CorleyYou have been doing your job as a manager and sometimes a leader as well. You have accomplished your department’s objectives and goals for several years.

Recently, you received praise from your boss during your annual performance appraisal, but there was no suggestion about a promotion. In fact, there was no specific developmental plan for you. So what are some specific steps you can take to think more strategically to get that promotion?

I will always remember a quote from my mentor, Ray Brown at Duke University: “You can’t keep your eyes on the hills when your nose is on the grindstone.” When you are always focused on the operations of your division or department, it’s hard to think about the Big Picture. You have been on the “operations treadmill” and had no time to think about what’s going on in the larger organization. In fact, some of my executive coaching clients are in this situation of being great operations managers, but they don’t have time to think strategically or view the Big Picture.

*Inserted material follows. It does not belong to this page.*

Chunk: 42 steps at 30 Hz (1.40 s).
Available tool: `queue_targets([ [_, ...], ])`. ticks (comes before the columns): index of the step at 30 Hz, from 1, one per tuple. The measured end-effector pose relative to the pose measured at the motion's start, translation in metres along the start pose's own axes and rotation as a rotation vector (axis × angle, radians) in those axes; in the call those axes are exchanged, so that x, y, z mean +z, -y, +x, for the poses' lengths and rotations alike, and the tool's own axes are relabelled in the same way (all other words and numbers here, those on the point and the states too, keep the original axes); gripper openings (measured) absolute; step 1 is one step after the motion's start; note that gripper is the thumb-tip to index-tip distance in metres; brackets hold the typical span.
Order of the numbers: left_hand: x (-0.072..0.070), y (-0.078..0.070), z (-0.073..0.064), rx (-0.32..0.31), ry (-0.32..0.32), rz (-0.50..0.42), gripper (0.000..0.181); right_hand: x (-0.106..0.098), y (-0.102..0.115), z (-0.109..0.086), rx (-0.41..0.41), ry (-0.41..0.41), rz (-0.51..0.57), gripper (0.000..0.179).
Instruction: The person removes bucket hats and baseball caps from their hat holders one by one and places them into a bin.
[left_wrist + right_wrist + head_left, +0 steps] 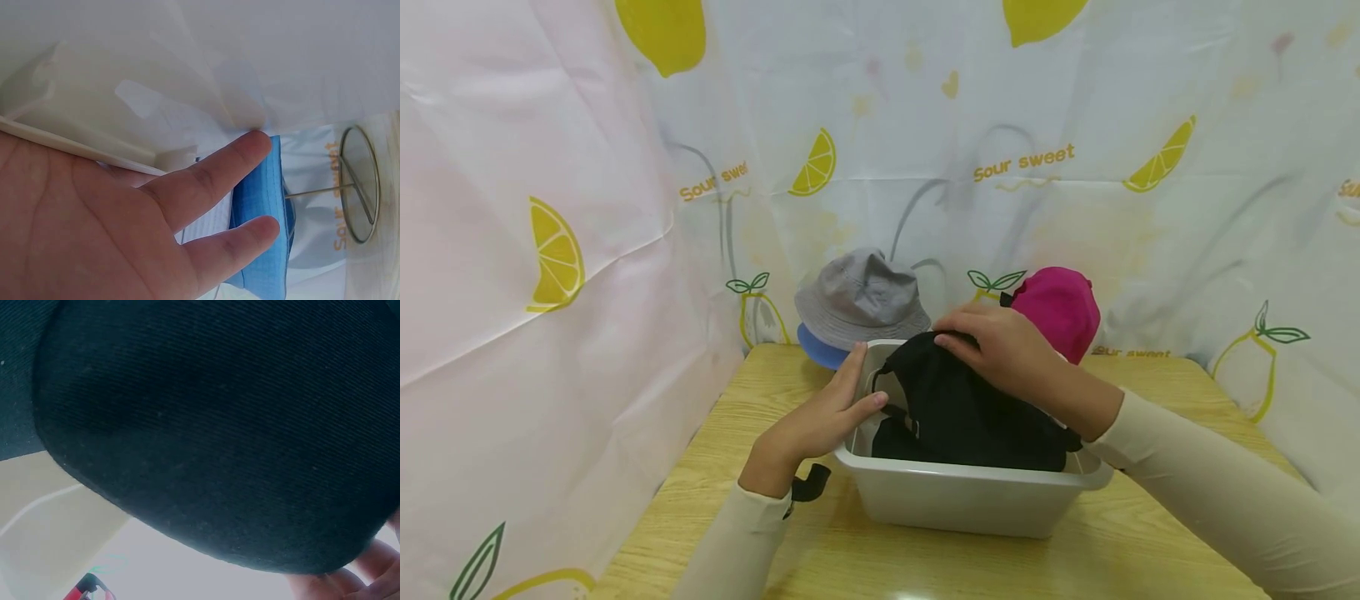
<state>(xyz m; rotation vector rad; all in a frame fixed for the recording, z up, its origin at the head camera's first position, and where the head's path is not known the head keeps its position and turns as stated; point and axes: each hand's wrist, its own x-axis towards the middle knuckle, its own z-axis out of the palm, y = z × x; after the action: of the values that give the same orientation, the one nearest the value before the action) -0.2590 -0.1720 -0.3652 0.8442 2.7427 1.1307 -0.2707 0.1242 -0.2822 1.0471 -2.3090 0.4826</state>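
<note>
My right hand [1000, 346] pinches the top of a black cap [955, 400], with thumb and fingers at its upper edge. The cap, its strap and buckle facing left, stands partly inside a light grey plastic basin [955, 492]. More black cloth lies low in the basin; I cannot tell whether it is a separate cap. In the right wrist view the dark fabric [212, 437] fills most of the picture, with fingertips [356, 581] at its lower right edge. My left hand [823, 417] touches the basin's left rim, its fingers straight.
Behind the basin, a grey bucket hat [865, 296] sits over a blue hat [822, 346]. A round wire stand [359, 184] shows near the blue hat. At back right is a magenta cap [1060, 308]. The wooden table [715, 492] meets a lemon-print curtain [880, 125].
</note>
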Motion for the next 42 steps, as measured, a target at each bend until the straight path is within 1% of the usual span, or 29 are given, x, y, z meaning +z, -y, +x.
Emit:
queue_targets([
  [8, 0.000, 0.000, 0.000, 0.000, 0.004, 0.004, 0.092, 0.010, -0.001, 0.000, -0.031, 0.059, -0.010, 0.026],
  [16, -0.001, -0.001, 0.001, 0.004, 0.002, 0.010, 0.091, 0.017, 0.001, -0.002, -0.011, 0.092, 0.000, 0.025],
  [20, -0.001, -0.001, 0.001, 0.011, 0.001, 0.000, 0.090, 0.019, 0.000, -0.004, -0.002, 0.110, -0.015, 0.023],
  [24, 0.000, -0.001, 0.001, 0.005, -0.002, -0.002, 0.089, 0.023, -0.001, -0.004, 0.008, 0.145, -0.029, 0.024],
  [28, 0.000, 0.000, 0.001, 0.008, -0.004, -0.004, 0.089, 0.027, -0.003, -0.005, 0.012, 0.190, -0.033, 0.024],
  [32, 0.000, -0.001, 0.001, 0.019, 0.000, -0.006, 0.089, 0.030, -0.005, -0.006, -0.013, 0.250, -0.019, 0.025],
  [38, -0.001, -0.002, 0.000, 0.004, 0.000, -0.012, 0.089, 0.033, -0.006, -0.006, -0.032, 0.313, 0.021, 0.028],
  [40, -0.001, -0.002, 0.000, 0.001, 0.001, -0.010, 0.090, 0.033, -0.007, -0.007, -0.027, 0.365, 0.046, 0.031],
  [42, -0.001, -0.002, -0.001, -0.001, 0.001, -0.004, 0.090, 0.034, -0.008, -0.007, -0.026, 0.437, 0.078, 0.035],
])
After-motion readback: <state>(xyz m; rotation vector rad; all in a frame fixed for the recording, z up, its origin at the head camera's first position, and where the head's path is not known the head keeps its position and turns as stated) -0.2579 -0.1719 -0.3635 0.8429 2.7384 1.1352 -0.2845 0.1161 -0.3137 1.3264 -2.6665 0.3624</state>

Another way to help think about the Big Picture is to do strengths, weaknesses, opportunities and threats (or SWOT) analysis. But instead of doing the strengths and weaknesses of the company first, do the O’s—or the opportunities—first. This will be hard because many managers have seldom thought of the present and future opportunities for the business. There hasn’t been time. Doing the O’s first will force you to think more about the external environment and how the company can grow the business. Opportunities are potentially new business and/or an improvement in how you currently do business, maybe even an innovation.

A second way to begin to think strategically is to compare your business with another business in a different field. An example for me was banking because I spent 40-plus years in the health care arena. I started to study how the financial (banking) service industry evolved over time. What I found was that banks decentralized their operations to provide more convenience to their customers. When you look at health care over the last 30 years, nearly every health service was provided in a hospital. Recently, there has been much decentralization in health care services in order to provide greater access to patients and families. This illustrates the need to become comfortable in challenging the status quo.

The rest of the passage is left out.